Trovato senza vita il luogotenente Paolo Straulino, aveva 49 anni

Il corpo del comandante della stazione di Tolmezzo, rinvenuto dai colleghi, nei pressi del lago di Cavazzo. Era molto stimato nella comunità, dove operava da tanti anni, con impegno e passione

TOLMEZZO.Si è sparato alla tempia con la pistola d’ordinanza. È stato trovato lunedì 6 gennaio, attorno alle 14.30, dai colleghi, nei pressi del lago di Cavazzo. Il luogotenente Paolo Straulino, 49 anni, comandante della stazione di Tolmezzo, si è tolto la vita per motivi personali che ancora non sono chiari.
Straulino, che abitava a Sutrio, nel 2005 aveva assunto il comando della stazione di Villa Santina, dove era rimasto fino al suo trasferimento a Tolmezzo, il 30 giugno 2014.

Una carriera lavorativa in ascesa la sua. Recentemente era stato promosso luogotenente, il grado apicale nella sua categoria. Era molto stimato nella comunità, dove operava da tanti anni, con impegno e passione.

Paolo Straulino, che era nato il 25 luglio del 1970, è stato visto per l’ultima volta verso le 12.30, quando è uscito di casa. A trovarlo sono stati i colleghi, cui è toccato il triste compito di provvedere a tutti i rilievi del caso e a quello, ancor più difficile, di avvisare i familiari, sconvolti da un dolore che toglie il fiato. «Siamo basiti – il commento del sindaco di Tolmezzo, Francesco Brollo –. Non ci sono parole.

Le uniche che mi sento di pronunciare sono quelle di vicinanza, da parte mia e della comunità di Tolmezzo che rappresento, ai familiari e ai carabinieri, in particolare quelli della stazione locale e della Compagnia di Tolmezzo. Ho fatto le condoglianze al comandante della Compagnia, Diego Tanzi.

Un mese fa, Paolo mi aveva fatto le condoglianze personali per la scomparsa di mio zio, il vescovo emerito monsignor Brollo. Era una presenza attenta e puntuale per tutte le vicende che interessavano la comunità. Perdiamo un punto di riferimento per la comunità».

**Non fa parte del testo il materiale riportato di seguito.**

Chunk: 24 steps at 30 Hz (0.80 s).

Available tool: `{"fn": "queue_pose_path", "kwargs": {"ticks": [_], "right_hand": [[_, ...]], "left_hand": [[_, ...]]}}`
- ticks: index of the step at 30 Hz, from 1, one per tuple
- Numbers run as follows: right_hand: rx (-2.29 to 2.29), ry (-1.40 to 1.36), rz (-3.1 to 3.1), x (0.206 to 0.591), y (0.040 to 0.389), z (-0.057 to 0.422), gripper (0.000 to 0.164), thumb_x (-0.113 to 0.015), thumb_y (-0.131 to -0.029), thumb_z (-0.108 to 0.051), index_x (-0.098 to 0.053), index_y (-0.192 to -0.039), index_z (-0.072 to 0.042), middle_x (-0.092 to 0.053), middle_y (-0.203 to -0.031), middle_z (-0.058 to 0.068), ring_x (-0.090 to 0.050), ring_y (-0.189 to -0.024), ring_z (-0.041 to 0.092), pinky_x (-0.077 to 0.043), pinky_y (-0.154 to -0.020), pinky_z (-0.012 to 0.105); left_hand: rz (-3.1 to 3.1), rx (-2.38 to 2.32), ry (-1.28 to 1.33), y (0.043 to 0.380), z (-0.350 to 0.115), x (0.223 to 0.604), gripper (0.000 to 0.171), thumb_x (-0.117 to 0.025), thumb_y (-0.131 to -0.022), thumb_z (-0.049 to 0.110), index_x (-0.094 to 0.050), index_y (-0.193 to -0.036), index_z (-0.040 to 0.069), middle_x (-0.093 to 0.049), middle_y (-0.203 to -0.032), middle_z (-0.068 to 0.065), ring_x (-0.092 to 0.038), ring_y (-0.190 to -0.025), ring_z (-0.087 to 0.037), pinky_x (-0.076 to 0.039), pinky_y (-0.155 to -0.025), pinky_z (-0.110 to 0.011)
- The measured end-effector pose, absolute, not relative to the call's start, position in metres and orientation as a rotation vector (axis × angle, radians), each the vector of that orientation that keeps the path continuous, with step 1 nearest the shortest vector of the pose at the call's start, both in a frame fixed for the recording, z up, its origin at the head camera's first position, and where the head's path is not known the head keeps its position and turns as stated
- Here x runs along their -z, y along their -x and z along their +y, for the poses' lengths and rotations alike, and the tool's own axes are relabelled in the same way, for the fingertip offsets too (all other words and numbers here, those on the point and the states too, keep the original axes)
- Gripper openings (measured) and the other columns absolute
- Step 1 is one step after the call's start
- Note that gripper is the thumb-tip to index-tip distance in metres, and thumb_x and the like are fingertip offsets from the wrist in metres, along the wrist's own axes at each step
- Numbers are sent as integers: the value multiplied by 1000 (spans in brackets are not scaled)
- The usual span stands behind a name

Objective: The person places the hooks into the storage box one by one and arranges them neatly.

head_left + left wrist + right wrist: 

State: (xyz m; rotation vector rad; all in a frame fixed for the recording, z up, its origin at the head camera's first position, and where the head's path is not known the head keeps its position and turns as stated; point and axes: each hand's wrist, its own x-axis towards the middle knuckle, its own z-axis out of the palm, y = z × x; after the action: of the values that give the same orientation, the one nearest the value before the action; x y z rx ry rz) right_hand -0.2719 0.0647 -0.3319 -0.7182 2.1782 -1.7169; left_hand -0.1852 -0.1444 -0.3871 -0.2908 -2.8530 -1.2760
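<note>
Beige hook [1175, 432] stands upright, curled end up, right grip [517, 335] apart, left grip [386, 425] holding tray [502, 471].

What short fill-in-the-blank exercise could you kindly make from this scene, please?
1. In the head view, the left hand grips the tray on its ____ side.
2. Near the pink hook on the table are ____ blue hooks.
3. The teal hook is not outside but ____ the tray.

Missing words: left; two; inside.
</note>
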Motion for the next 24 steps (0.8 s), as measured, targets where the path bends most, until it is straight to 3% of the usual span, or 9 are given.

Sconvolto anche il primo cittadino di Sutrio, Manlio Mattia. «Domenica sera – le sue parole – aveva partecipato a una serata in memoria di Matteo Chiapolino, “anima” della storica discoteca al Picchio Rosso, recentemente scomparso. Si era fermato a parlare con alcuni colleghi. Siamo addolorati per questa grave perdita».
Paolo Straulino aveva iniziato a prestare servizio in Sardegna. Successivamente aveva frequentato la Scuola Ufficiali a Firenze. Aveva comandato anche la stazione Venezia Giudecca prima di arrivare a Villa Santina e poi a Tolmezzo.

Molto legato alla famiglia, Straulino era figlio unico. La madre 91enne era rimasta vedova qualche anno fa e si era avvicinato per starle vicino. Sabato era stato visto alla cerimonia di premiazione del Gnau D’Aur, a Verzegnis. Secondo quanto riferito, Paolo Straulino avrebbe lasciato un video per spiegare le motivazioni del gesto estremo.